Having new chickens has been a bit of a worry. Watching the pecking order sort itself out is not much fun to watch. It’s been wonderful for the lowest in the order of our original hens as she made it quite clear from the moment the new hens arrived she was not going to be pushed around by them.
The capers of these new chickens are a bit of a worry. This picture shows the latest exploits that are still yet unresolved.
Yes, that’s a chicken behind all that vegetation. It was the best photograph I could get.
You see this chicken – who I’ve name Chloe – has flown the pen and the bush and is now roosting half way down the garden on her own. For a long time I had no idea where she was and it was a friend visiting who pointed out the white in the trees.
Our original hens are simply too big and heavy to fly but the new arrivals hop up on top of the pen as soon as they are let out and roam free in the bush with George before flying back in at the end of the day to roost in the chicken house.
At first I found this all rather alarming but as long as they were in bed tucked up at the end of the day and I could count the requisite number of chicken legs I was happy.
But now I have one less pair of legs than I should have at the end of the day.
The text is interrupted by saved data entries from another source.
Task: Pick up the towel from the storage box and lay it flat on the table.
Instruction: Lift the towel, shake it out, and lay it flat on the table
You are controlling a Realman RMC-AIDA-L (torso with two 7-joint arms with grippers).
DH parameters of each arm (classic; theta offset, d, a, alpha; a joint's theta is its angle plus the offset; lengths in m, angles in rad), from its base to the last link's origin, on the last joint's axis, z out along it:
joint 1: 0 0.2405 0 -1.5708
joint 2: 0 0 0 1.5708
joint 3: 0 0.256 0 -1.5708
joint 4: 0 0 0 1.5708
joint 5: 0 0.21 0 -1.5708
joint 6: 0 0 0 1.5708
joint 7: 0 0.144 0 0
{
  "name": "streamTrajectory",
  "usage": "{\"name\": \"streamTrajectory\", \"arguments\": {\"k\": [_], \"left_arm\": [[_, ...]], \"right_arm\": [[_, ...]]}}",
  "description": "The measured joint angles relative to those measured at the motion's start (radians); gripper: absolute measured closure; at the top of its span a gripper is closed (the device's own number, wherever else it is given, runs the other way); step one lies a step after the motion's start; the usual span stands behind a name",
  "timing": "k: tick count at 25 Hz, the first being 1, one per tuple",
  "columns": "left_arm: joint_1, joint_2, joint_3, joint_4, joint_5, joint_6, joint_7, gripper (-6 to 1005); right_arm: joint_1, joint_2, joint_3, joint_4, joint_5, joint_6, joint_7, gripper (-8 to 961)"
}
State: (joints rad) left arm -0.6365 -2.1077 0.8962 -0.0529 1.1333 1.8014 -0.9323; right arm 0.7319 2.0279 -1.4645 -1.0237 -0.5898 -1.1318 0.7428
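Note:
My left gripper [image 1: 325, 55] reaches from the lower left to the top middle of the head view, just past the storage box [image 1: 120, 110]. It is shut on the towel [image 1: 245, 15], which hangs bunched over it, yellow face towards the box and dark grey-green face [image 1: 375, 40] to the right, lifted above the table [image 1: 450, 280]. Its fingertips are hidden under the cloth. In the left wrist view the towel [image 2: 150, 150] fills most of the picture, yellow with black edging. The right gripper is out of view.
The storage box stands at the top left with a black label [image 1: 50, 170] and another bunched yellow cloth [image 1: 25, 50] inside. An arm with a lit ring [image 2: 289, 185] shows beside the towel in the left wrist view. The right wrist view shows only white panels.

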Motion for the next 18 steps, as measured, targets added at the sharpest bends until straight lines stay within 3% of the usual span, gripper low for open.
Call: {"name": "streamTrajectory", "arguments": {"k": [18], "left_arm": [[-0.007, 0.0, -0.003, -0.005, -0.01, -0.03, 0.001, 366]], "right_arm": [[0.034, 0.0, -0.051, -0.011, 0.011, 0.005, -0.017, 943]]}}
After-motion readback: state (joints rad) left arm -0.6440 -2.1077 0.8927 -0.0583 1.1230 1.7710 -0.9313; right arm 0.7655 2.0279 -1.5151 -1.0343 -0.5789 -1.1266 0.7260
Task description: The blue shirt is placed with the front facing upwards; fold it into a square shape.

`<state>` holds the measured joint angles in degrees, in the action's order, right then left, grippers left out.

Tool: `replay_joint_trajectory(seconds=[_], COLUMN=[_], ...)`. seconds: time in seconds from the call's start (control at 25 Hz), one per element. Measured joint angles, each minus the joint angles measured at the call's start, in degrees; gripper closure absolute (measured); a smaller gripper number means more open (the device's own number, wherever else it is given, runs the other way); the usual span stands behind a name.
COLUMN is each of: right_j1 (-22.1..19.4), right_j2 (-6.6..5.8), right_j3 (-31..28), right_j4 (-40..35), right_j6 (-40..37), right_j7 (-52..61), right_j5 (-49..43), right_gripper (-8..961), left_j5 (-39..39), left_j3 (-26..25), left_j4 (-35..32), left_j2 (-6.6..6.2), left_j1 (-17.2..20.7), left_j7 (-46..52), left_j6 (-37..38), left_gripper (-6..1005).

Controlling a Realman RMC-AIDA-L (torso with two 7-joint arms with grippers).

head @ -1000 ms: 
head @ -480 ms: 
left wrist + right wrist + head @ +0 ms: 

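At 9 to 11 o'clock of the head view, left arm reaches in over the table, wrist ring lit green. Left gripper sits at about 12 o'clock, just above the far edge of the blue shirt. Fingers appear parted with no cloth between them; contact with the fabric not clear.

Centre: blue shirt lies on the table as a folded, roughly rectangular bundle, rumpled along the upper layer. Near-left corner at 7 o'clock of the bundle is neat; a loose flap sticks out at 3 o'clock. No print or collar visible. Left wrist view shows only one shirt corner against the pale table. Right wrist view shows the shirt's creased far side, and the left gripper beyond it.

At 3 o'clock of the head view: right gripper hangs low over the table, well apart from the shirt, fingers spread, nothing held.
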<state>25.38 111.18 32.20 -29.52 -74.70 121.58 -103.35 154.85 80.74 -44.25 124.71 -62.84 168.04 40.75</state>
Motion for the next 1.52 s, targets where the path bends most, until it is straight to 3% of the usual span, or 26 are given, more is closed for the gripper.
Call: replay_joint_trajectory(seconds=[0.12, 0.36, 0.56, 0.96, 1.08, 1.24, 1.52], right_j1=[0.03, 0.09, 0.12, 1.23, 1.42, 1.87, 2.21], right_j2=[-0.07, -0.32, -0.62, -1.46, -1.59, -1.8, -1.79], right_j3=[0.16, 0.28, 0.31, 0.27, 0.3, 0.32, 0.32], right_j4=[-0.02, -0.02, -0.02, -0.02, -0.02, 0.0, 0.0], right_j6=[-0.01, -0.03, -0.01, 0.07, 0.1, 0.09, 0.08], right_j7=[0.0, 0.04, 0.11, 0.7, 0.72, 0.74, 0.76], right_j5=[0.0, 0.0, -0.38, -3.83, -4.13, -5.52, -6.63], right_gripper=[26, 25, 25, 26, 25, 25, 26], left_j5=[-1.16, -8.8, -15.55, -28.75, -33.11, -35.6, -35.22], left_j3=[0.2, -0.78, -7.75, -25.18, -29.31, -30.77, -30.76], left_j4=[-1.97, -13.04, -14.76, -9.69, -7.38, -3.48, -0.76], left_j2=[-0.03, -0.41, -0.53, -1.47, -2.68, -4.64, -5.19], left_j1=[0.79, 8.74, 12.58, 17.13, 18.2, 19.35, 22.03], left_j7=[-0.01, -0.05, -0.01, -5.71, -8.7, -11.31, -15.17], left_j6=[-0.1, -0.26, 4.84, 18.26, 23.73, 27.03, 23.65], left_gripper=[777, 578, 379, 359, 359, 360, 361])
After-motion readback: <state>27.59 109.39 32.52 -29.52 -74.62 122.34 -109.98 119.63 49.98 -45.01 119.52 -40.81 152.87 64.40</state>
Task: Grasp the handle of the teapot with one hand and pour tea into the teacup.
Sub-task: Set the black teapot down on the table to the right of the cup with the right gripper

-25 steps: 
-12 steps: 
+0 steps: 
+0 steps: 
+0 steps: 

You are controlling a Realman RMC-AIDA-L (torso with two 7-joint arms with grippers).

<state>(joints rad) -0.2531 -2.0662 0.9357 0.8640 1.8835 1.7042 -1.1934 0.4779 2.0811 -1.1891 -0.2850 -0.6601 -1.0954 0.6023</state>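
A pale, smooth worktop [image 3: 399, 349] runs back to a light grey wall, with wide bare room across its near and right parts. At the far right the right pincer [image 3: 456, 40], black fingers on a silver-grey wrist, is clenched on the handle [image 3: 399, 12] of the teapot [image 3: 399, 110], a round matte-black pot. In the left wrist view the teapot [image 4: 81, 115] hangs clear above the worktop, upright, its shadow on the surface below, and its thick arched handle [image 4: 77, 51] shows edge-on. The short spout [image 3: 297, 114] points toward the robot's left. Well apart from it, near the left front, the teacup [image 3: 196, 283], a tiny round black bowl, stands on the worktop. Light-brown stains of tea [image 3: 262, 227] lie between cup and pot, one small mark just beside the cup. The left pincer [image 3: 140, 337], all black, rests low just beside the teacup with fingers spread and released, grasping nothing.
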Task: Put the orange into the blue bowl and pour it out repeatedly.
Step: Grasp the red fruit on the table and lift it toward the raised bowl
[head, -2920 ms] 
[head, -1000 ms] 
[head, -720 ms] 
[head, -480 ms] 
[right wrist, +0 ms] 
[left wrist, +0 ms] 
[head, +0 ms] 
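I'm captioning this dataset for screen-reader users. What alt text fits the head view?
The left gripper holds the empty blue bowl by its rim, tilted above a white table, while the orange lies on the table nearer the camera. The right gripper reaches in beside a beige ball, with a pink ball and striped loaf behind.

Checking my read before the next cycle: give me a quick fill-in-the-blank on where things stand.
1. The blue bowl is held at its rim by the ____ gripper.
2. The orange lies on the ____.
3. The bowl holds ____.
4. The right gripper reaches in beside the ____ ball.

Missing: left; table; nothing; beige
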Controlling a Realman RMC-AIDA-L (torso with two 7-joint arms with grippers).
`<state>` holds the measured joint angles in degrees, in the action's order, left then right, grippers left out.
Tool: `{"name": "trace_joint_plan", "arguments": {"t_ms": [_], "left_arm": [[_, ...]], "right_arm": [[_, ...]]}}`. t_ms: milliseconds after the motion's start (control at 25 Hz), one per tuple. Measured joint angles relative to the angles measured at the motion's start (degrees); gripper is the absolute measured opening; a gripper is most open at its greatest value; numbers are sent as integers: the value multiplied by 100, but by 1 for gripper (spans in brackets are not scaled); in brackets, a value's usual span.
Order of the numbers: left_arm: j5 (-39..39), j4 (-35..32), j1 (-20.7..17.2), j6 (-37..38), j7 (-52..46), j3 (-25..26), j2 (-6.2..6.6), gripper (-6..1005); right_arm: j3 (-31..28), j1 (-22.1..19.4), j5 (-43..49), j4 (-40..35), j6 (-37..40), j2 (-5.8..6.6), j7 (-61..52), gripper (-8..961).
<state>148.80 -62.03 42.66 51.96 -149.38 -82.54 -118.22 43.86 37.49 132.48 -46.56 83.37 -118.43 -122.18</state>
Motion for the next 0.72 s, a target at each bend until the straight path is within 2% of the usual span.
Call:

Chloe seems to have got herself a new place to live. She’s up high in the manuka trees but I’m not sure if she intends to stay there for ever or indeed what made her go there in the first place.
Yes these chickens are a worry – almost as much of a worry as bassets. I wonder whether she’s been bullied and decided that living in a tree is a better option that living with the other hens. I hope she sees sense soon and comes home to lie in a nice warm nesting box.
If not, it seems we’ll have a feral chicken.
I wouldn’t be surprised if the winter weather brings home your wandering hen. Presumably if she’s roosting up in the trees she’s not sitting on eggs anywhere. Before we built our hen run we used to get the occasional hen turn up with a batch of chicks from our neighbour’s barns. I always found chicks to be a nuisance, half will die , and half of the rest will be cockrels and if you have to rear any indoors because the hen has got fed up the smell is dreadful. If you want to stop your hens from flying out you can cut the flight feathers on one wing so that they can’t fly properly. But it does make the hen look rather odd.